▶ [TASK DIRECTIONS]:
Among the entries below, how many lines include "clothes"? Give the number alone.

Entries taken from a collection:
++++++++

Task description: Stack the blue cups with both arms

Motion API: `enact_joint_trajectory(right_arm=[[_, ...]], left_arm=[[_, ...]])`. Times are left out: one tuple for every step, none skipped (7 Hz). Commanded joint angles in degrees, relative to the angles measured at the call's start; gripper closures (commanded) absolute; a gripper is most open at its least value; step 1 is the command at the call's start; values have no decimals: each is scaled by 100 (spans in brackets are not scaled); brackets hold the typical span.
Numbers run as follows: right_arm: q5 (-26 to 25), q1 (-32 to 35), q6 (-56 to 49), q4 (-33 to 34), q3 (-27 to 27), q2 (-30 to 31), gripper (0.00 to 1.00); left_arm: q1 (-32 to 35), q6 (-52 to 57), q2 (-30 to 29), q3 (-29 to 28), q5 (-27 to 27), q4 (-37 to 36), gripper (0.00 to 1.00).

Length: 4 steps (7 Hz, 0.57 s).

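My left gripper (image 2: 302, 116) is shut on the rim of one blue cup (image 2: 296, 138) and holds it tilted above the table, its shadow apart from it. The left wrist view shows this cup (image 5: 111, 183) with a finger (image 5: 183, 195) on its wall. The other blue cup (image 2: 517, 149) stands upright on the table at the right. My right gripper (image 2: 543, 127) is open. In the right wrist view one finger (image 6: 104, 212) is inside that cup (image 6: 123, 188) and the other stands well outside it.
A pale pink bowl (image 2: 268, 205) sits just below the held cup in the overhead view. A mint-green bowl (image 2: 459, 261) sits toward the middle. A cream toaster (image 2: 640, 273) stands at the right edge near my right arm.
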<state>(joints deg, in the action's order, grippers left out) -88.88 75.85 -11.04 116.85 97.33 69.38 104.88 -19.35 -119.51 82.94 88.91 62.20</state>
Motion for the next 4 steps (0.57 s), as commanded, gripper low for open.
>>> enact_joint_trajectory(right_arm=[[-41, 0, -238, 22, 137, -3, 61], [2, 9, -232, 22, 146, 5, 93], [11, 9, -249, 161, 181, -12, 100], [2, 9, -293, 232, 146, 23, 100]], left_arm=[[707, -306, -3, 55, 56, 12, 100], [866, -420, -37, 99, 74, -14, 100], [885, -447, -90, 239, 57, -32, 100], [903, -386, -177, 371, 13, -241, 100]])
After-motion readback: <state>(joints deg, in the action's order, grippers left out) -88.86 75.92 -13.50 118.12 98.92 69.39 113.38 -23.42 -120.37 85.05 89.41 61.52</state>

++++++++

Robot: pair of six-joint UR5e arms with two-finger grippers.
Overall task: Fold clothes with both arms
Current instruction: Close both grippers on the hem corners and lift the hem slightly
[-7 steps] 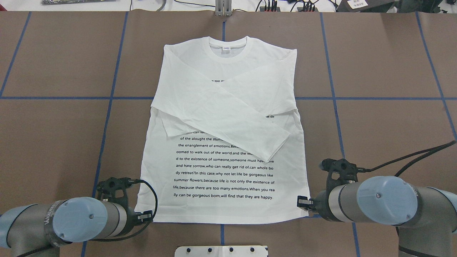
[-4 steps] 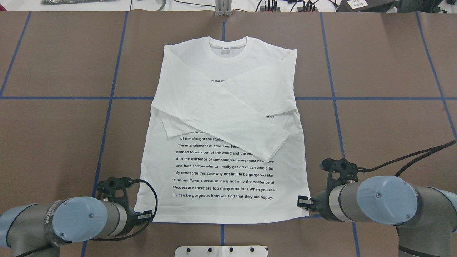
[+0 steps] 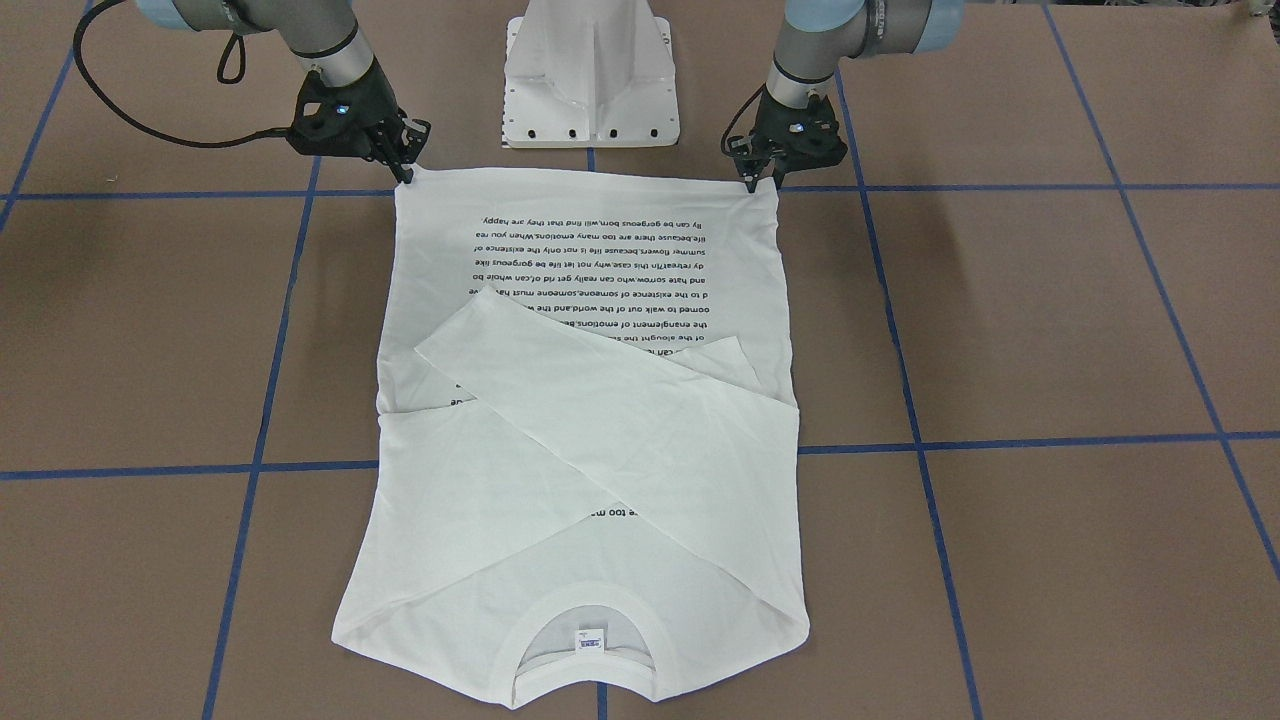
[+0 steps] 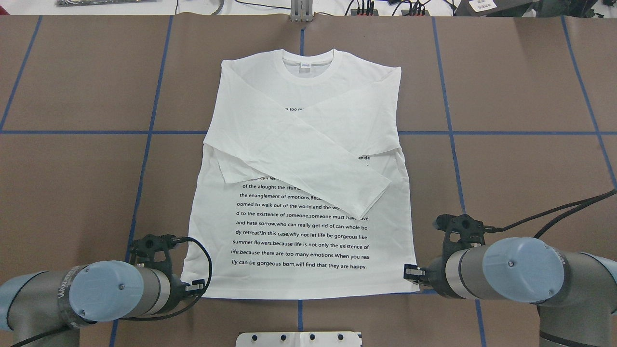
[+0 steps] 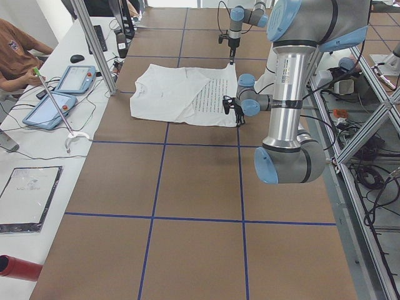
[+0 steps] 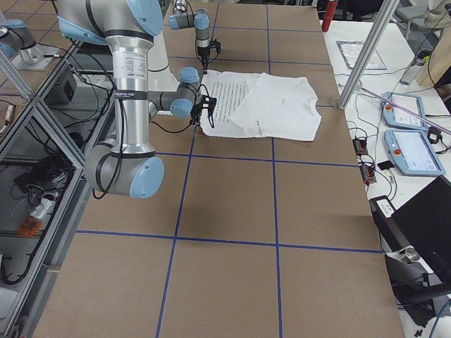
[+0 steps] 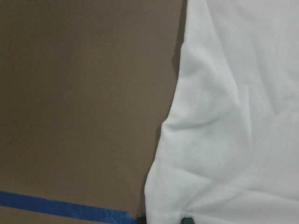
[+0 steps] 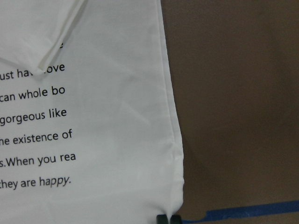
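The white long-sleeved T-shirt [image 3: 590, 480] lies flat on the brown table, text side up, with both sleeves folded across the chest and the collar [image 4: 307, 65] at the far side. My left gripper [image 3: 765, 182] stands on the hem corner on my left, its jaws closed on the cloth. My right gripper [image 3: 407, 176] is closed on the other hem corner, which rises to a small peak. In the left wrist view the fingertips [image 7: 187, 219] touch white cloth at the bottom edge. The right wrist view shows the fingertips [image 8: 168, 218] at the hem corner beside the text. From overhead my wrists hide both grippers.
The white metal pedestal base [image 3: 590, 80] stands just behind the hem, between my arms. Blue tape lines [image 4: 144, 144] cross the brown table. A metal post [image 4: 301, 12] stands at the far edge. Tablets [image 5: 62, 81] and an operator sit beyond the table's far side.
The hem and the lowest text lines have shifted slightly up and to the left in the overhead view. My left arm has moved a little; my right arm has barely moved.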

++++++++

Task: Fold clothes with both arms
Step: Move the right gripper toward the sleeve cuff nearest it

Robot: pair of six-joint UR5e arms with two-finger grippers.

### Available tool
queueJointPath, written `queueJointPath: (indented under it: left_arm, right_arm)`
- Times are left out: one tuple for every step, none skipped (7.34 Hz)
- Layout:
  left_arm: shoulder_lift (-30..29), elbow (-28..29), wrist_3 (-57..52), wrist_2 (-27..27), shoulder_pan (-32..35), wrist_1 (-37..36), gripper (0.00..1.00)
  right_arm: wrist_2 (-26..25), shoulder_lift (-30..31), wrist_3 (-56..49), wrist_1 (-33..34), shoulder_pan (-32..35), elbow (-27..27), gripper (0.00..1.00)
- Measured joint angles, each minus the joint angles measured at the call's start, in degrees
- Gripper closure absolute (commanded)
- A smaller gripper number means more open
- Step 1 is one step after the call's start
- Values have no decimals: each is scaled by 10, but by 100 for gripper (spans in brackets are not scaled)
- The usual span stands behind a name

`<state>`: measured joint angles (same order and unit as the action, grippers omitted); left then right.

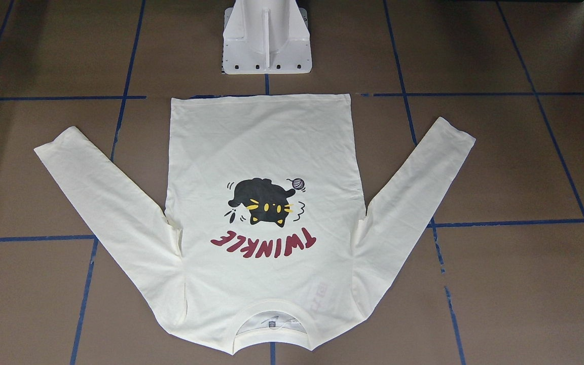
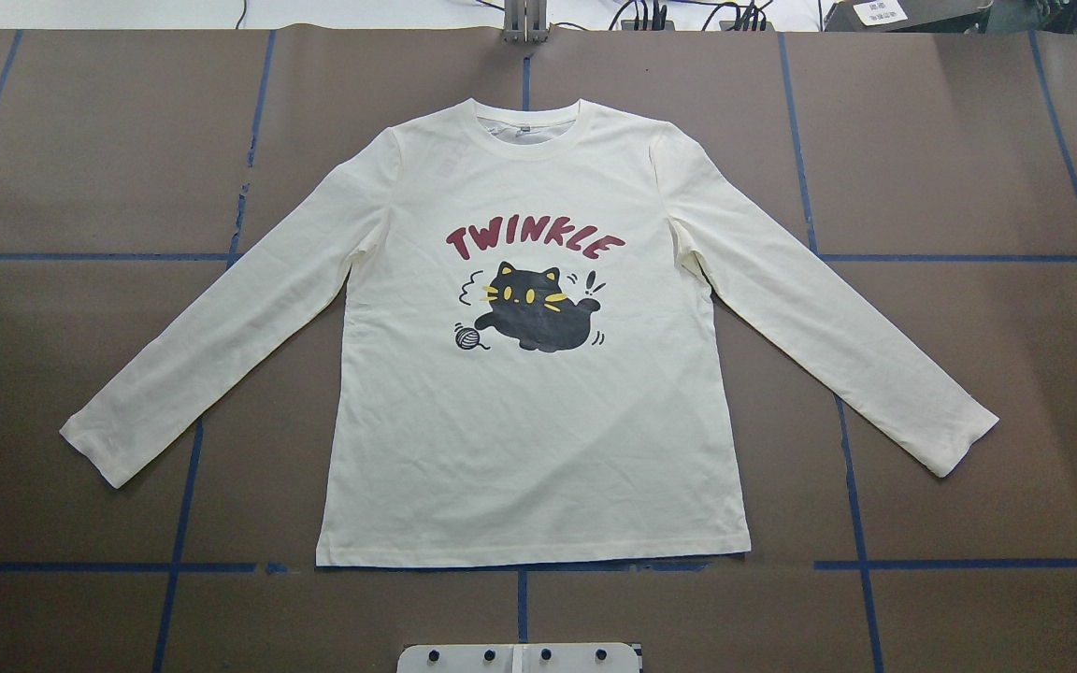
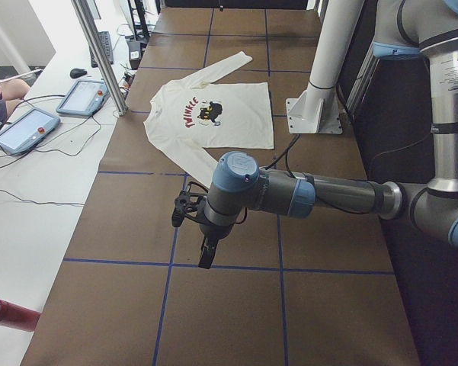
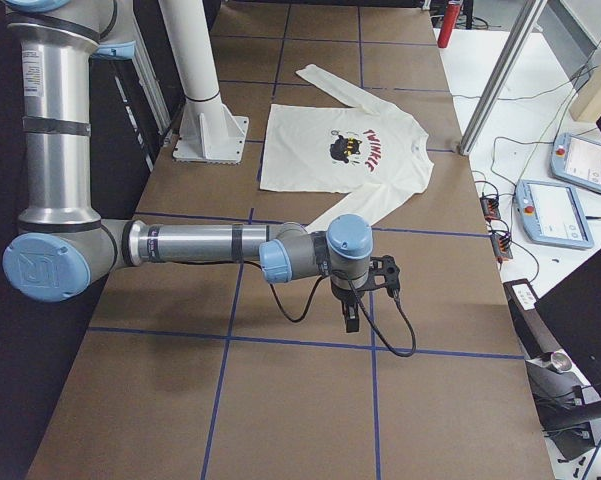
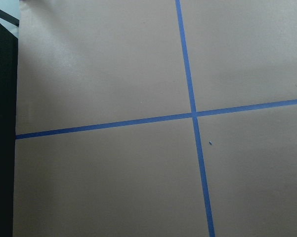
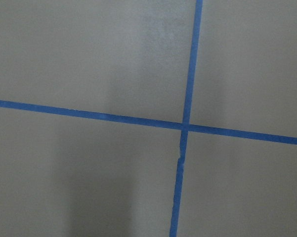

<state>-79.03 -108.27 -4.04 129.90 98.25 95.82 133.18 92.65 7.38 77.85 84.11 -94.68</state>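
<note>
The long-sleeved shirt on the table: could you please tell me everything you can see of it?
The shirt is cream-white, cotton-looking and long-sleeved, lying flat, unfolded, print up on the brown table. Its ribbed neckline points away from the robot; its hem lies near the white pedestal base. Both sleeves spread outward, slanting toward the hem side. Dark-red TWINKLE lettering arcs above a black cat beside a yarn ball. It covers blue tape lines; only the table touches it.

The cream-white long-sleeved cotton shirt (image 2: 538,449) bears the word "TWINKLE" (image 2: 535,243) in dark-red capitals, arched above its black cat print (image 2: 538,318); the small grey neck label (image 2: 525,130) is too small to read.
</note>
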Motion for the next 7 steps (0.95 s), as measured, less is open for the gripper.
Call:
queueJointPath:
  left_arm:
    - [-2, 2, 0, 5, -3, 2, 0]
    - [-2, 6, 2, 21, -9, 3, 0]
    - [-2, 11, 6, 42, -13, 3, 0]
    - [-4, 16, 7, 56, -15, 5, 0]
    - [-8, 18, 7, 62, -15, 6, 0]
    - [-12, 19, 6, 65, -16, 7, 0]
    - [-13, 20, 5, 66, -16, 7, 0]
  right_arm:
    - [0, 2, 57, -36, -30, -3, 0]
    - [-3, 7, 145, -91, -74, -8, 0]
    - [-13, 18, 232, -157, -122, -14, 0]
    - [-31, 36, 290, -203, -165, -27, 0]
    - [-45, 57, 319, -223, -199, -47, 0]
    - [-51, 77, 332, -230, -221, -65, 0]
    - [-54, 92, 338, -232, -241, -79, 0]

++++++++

▶ [SOLUTION]:
2